ACTIVITY:
The line that contains "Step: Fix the" marks the end: retype the data below exactly from its first line through that line.

INPUT DATA:
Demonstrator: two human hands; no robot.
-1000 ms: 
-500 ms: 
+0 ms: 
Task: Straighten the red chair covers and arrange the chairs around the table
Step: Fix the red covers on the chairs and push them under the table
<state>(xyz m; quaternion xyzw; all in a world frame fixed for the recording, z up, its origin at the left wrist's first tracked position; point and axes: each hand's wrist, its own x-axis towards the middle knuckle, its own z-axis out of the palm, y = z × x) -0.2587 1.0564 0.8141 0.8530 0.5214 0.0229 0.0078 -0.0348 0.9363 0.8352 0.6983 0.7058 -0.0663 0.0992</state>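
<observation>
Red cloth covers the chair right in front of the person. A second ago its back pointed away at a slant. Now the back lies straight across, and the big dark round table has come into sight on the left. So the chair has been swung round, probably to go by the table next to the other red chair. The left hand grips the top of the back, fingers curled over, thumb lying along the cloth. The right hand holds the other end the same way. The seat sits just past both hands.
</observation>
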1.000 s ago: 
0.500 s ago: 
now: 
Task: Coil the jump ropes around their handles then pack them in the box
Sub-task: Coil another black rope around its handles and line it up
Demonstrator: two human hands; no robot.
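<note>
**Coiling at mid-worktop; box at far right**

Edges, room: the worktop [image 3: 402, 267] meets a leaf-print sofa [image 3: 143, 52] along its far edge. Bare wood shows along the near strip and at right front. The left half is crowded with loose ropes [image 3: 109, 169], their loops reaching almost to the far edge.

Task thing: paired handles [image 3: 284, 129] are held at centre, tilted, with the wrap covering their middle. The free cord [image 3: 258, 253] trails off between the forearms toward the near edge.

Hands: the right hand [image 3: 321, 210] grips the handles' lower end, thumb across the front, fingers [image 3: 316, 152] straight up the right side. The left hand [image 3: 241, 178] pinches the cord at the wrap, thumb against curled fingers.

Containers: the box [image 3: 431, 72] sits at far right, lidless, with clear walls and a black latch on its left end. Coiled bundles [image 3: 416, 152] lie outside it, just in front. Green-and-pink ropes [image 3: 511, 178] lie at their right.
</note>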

EXERCISE OUTPUT:
Demonstrator: two human hands; no robot.
-1000 ms: 
-500 ms: 
+0 ms: 
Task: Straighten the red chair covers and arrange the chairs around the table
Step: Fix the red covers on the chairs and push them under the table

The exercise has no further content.